INPUT DATA:
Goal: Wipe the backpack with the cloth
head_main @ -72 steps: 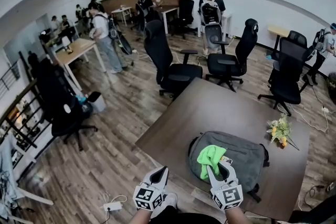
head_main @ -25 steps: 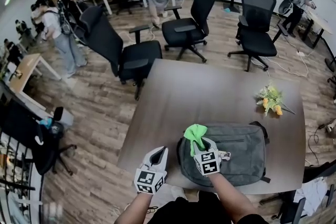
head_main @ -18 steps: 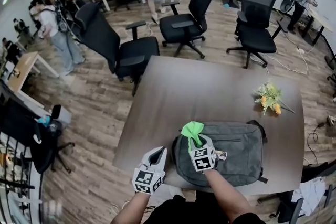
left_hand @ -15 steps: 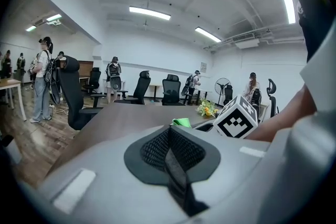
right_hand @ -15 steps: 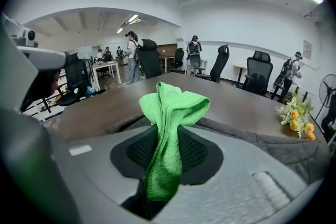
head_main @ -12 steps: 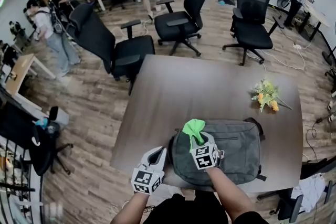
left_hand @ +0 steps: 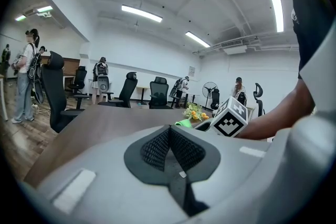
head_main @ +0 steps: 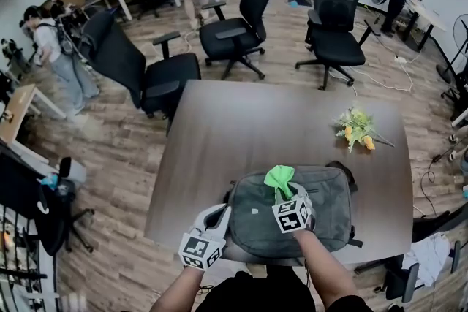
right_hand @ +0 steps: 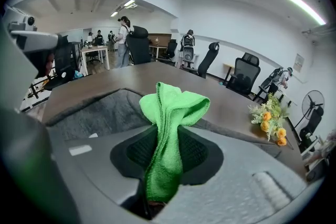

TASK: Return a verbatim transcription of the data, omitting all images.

RESPONSE TO THE EXERCISE:
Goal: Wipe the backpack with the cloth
head_main @ -72 steps: 
head_main @ -25 steps: 
head_main @ -18 steps: 
left_hand @ -15 steps: 
right_hand @ -15 steps: 
head_main @ -12 steps: 
left_hand @ +0 steps: 
head_main @ +0 steps: 
right_hand @ +0 steps: 

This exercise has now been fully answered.